Saturday, 7 May 2016

Trinity Laban SO/Jackson - Elgar, 6 May 2016


Great Hall, Blackheath Halls

Elgar - Symphony no.1 in A-flat major, op.55

Trinity Laban Symphony Orchestra with members of Welsh National Opera Orchestra
George Jackson (conductor)


Members of the WNO Orchestra have been joining young players at the Royal Welsh College of Drama, Birmingham Conservatoire, and Trinity Laban Conservatoire of Music and Dance, for ‘side-by-side’ mentoring, rehearsals, and performances. In a welcome note to the programme, Trinity Laban’s Head of Orchestral Studies explained: ‘Not only then, are the students encouraged and trained to play to the highest professional level, but they also experience the focus and discipline required to prepare a performance in limited rehearsal time – again a crucial discipline for the aspiring professional orchestral musician.’ The results, under Trinity Laban’s Sir Charles Mackerras Fellow in Conducting, George Jackson, were impressive indeed. Impressive and moving.
 

The excellent Blackheath acoustic helped to bring out both the warmth and immediacy in the orchestral playing. If the lamps were going out all over Europe at the opening of the first movement, there was strength too. The transition to the second group and the character of its material were smoothly, dramatically handled. Disintegrative tendencies – particularly in the brass earlier on, but later also in some beautifully dissolving string lines – were present but not exaggerated. Jackson imparted a strong sense of line throughout; there was no doubt that he knew where the music was heading, nor of his ability to communicate that to his players and to the audience. The timpanist’s underpinning of the dramatic trajectory often proved especially telling.
 

The scherzo was just as alert dramatically – drama, an idea to which I kept returning – as it was rhythmically. (There is no real distinction, of course.) Darkness was of a kind familiar from Elgar’s own no-nonsense approach to the score. The trio, tonally distant, sounded outwardly different, at least to begin with, but underlying unease remained, indeed mounted. The slow movement was in that respect not dissimilar, albeit with the ordering, as it were, reversed. There was a songful quality to this Adagio: certainly not on the slow side, but nor was it ever harried. Occasional passages of thinner string sound were to be heard, but such a cavil – almost my only one – should not be taken too seriously, for there were many more passages of noble passion.

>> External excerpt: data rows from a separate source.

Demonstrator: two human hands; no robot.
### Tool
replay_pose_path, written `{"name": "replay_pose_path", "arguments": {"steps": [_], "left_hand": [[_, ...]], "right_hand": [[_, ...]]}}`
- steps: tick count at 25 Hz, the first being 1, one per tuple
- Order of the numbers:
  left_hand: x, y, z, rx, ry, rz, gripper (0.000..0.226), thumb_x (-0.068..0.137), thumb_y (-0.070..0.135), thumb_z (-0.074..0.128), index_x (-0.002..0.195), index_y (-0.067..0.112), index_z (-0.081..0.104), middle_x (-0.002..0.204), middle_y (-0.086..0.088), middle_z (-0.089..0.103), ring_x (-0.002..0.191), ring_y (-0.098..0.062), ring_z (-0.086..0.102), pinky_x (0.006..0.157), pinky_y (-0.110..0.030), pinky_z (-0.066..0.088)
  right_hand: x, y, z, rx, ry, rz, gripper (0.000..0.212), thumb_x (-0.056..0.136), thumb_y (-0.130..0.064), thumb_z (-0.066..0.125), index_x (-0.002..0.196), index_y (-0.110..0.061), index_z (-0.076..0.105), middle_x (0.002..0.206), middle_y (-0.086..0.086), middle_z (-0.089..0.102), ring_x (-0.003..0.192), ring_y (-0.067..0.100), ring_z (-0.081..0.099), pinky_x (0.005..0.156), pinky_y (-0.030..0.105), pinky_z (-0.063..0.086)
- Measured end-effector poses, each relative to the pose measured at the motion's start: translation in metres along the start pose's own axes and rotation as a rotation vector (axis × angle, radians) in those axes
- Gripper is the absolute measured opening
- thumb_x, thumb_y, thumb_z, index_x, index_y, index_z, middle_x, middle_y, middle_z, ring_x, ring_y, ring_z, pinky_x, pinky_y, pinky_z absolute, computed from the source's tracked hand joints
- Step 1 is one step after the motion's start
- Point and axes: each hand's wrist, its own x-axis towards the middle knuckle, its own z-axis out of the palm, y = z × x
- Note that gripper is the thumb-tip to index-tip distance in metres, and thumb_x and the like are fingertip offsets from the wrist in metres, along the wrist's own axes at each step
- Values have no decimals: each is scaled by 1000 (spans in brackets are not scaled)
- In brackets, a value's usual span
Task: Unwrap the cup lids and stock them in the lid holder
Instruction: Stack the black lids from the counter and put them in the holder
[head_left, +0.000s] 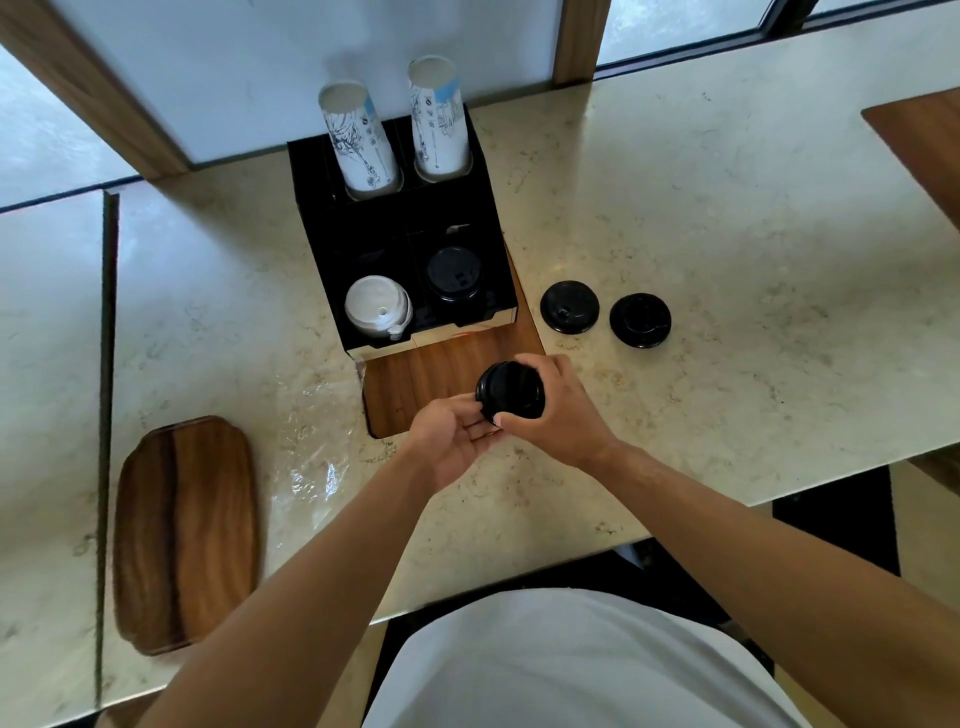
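Hands: two. The right hand (558, 410) curls its grip round a short stack of black lids (511, 391), held above the near end of the board. The left hand (457, 439) lies palm up beneath the stack, fingers relaxed, fingertips touching its near rim.
Loose lids: two black ones, lid A (570, 306) and lid B (640, 319), flat on the worktop (727, 260) right of the holder, just beside each other, not touching.
Holder: one black holder (363, 228) standing on the far end of the board. Front row, two bays: the left has a white lid stack (377, 310), the right a black lid stack (453, 275).
Cups: two paper cup stacks in the back row, left cups (358, 140) and right cups (438, 117), both leaning away from the camera.
Wrap: one clear sheet of wrap (311, 441), crumpled flat on the worktop left of the hands.
Boards: two. The board (415, 384) under the holder juts toward the person; a second wooden tray (187, 530) lies well apart at the near left.
Edges: the worktop's near edge runs just in front of the person's white shirt (571, 665); a seam (106, 364) splits the surface at the left. A wall stands close behind the holder.
Open room: a wide bare stretch right of the loose lids, and bare surface between the wrap and the tray.
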Motion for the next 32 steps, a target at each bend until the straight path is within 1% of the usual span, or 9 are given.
{"name": "replay_pose_path", "arguments": {"steps": [6,11,15,17,22,25,27,30,32], "left_hand": [[-1,3,-2,-28,-3,16,29,99,22,59,118,0,67,111,-23,76,108,-35,72,97,-48,58],[3,6,1,79,70,108,34,92,2,71,123,-9,60,99,-22,74,86,-28,76,84,-41,63],[4,12,0,51,78,98,33,93,0,68,124,-7,59,116,-30,71,110,-42,70,81,-43,64],[5,13,-2,54,67,93,33,93,1,68,125,-6,60,117,-29,71,112,-42,69,80,-42,64],[11,15,-3,37,32,73,28,99,8,63,125,-4,61,116,-25,73,112,-38,70,78,-37,63],[15,18,-2,19,5,69,25,101,9,59,123,-3,63,117,-26,73,114,-39,69,85,-42,63],[20,21,1,30,10,67,25,101,10,59,123,-3,64,118,-26,72,117,-39,67,90,-43,61],[27,27,5,15,38,50,26,101,10,59,123,-3,63,118,-25,73,118,-38,67,86,-41,63],[31,29,5,-5,54,37,27,100,9,60,124,-3,63,117,-26,73,115,-37,68,82,-39,63]], "right_hand": [[4,-6,7,41,-18,-4,83,71,-48,82,142,-30,43,133,-5,37,119,13,49,82,7,42],[11,-9,3,140,-37,75,83,71,-52,81,143,-29,45,132,-6,42,116,7,52,80,8,44],[25,-7,-3,530,-7,357,51,98,-35,63,142,-14,52,133,6,62,116,20,65,93,38,61],[31,-3,-7,591,-12,419,38,101,-25,60,136,-9,61,129,13,67,113,27,69,92,44,62],[41,4,-10,699,-21,461,30,101,-14,62,130,-6,66,121,14,72,109,28,72,94,44,61],[50,7,-15,728,-37,483,26,100,-15,62,124,-7,69,116,14,75,104,26,75,85,35,62],[58,9,-21,661,-29,469,25,100,-20,61,120,-8,71,110,13,77,102,26,75,85,34,62],[78,20,-34,134,142,322,26,97,-23,63,121,-14,69,113,0,69,103,17,68,90,26,53],[94,26,-44,-97,238,219,31,92,-16,67,123,-14,65,122,4,56,113,20,58,96,22,42]]}}
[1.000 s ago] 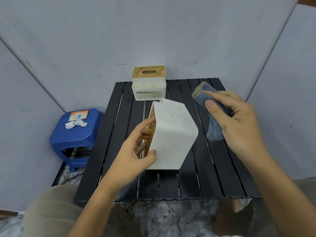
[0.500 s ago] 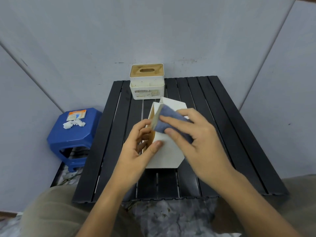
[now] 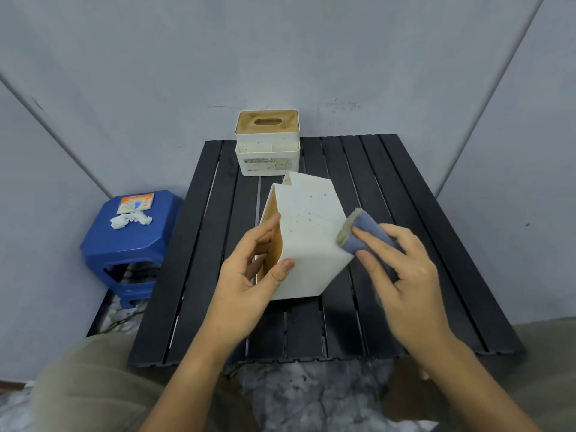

The Lento opening to the finale was unmistakeable in its sense of darkness, even malevolence, such as at least to match what had gone before. ‘What had gone before’ was of course to be heard in thematic reminiscence, arguably more than mere ‘reminiscence’. Elgar’s practice here inevitably brought to mind some of his greatest symphonic predecessors, not least Beethoven in the Ninth Symphony, albeit with the crucial caveat of there being no vocal entry, with all that that entails (or does not). There is much more to the movement than that, of course, but there was a heavy load to be borne. Elgar offers no fixed boundary here between past and present; nor did the performance, whose flexibility, even protean quality, greatly enhanced its capacity to move. The final peroration, if one can call it that, was as equivocal as many of its Mahlerian counterparts.